Spinoza's undermined the power of religious leaders who expected their moral guidance to impact civil society. But they had no rational response. The preeminence of scientific reason over biblical superstition is an important Enlightenment era transition toward democratic republicanism and away from feudal theocracy. A major contradiction between the two ideologies is that republicanism is falsifiable. Rules which are untrue become unpopular. Unpopular laws are changed through democratic mechanisms like republican elections. On the other hand, when religion is falsified by reasonable theorists it becomes unpopular. But there isn't a democratic mechanism for unpopular rules to realign with changing social reality. To remain in power entrenched leaders of the old mode become reactionary and anti-democratic. One reaction is excommunication or censure of heretics and dissenters from the group. It is hard to imagine an Enlightenment republic without democratic input. For this reason nominal republics that are functional theocracies are suspect.
Spinoza was never excommunicated but he was publicly denounced, "cherem", from Amsterdam's Jewish community in 27 July 1656. Cherem is the Sephardic analogue of Roman Catholic excommunication but it is not exactly the same. [2] The Jewish and Catholic exclusions are examples of excommunication broadly defined. [3] These function to exclude a former member from the group. Usually the offending member has violating a custom or rule. These exclusions may be conditional. They don't have to be permanent. The strength of a censure is affected by the excluding group's cohesion. A Spinozan argument separates the in-group censure from the state's unique set of exclusions, punishments and authorities. [4] In an Enlightenment republic violating god's law shouldn't result in earthly prison.
Spinoza was a Monist. He unified nature and god--Deus sive Natura[5]--of the same pantheistic substance with both metaphysical and physical manifestations. This means, studying nature is also the study of god. This is an idealistic worldview of nature that also has an oppositional binary that influenced Hegel's dialectic. Hegel put Spinoza's static natural-metaphysical binary into motion. The resulting idealist dialectic was observable as an historical Weltgeist unfolding through individuals and nations toward freedom. While Hegel's dialectic was moved by idealism, Marx found motion in material relationships instead of idealist ones. Marx' study of political-economy is the application of Hegelian dialectics possible after Spinoza separated the rational from the metaphysical. Looking backwards this narrative presents the evolution of a version of (post-classical?) materialist structuralism from (Enlightenment era) idealist rationalism.
The jettisoning of idealism for materialism is a process more than two hundred years along. This is why it feels anachronistic for nominal republics founded after Spinoza, Hegel and Marx to embrace something as primitive or barbarous as theocracy. Reactionaries within organized religion have a problem with the evolution of materialism which began with Spinoza. Organized religion fails to withstand rational scrutiny under the materialist regime. If there is no mechanism for popular change in the face of unpopular opinion then (outside of appeals to faith) a reactionary mechanism that organized groups use to maintain in-group solidarity is the purge. [6]
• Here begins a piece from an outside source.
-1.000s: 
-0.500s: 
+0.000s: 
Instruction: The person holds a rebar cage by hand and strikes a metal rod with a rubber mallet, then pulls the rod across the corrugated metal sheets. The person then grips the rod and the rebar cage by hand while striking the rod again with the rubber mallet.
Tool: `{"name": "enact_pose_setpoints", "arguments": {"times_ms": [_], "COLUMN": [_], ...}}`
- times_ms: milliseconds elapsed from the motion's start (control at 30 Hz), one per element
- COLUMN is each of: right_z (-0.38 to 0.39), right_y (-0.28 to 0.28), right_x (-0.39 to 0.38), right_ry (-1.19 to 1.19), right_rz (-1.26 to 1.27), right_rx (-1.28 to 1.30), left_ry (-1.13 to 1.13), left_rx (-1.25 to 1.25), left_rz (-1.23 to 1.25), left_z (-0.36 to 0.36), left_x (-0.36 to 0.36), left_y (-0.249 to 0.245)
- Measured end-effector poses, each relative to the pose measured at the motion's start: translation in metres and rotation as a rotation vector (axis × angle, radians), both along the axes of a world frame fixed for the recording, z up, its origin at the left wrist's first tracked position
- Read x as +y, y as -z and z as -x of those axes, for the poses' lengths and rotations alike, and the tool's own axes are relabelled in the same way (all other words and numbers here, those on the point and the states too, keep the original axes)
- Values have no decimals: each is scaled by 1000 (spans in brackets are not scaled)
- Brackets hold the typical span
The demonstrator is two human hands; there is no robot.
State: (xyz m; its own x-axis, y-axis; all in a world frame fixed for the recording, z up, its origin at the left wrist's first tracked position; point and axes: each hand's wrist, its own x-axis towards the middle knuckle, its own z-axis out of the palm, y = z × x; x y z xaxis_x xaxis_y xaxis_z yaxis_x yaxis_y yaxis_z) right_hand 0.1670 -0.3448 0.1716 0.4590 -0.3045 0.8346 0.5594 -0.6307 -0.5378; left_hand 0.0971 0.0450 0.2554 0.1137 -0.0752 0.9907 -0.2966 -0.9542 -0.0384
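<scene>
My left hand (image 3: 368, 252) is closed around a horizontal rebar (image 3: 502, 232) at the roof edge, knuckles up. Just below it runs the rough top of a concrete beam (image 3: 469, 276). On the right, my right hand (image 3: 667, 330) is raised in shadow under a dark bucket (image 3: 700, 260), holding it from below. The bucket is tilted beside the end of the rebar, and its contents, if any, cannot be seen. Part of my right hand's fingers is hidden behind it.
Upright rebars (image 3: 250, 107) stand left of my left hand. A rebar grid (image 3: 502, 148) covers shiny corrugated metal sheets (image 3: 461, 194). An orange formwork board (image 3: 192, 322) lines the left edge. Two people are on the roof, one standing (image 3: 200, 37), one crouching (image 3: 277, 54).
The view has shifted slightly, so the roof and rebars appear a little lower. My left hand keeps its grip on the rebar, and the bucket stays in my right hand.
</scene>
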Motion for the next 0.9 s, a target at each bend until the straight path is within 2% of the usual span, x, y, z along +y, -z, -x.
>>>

Being purged doesn't mean an excommunicated person is on the wrong side of history. Some were sanctioned for reasons social, political or theological. The compounding, conflation and ambiguity make it confusing. People like Napoleon or Fredrick Barbarossa were excommunicated because they threatened both the political and theological power of the Pope. The same is true for democrats and reformists like Wycliffe, Hus and Luther. Wycliffe's dissent was so abhorred by the Catholics that he was disinterred and burned post mortem. The Spiritual Franciscans were excommunicated for refusing to reform poverty rites,[7] the evolutionist Gregorio Chil y Naranjo for publishing evolutionary science and Padre Beto for supporting gay rights. It seems the traditional ideological church doctrine and its conservative leadership did not evolve alongside political economies, social mores and popular sentiment. The reaction of church leaders was not systemic liturgical investigation, popular referenda or new syntheses. Predictably, it was excommunication of dissenting heretical individual. Excommunication, specifically Cherem, was the case for Spinoza. Fr. Romolo Murri was excommunicated for trying to separate Italian (fascist) democracy from the church. Slovak heroic oligarch Matthew III Csák ignored holy laws like coronation all together. Mechanisms to address dissent contradict in post-Enlightenment era nominal republics and functional theocracies.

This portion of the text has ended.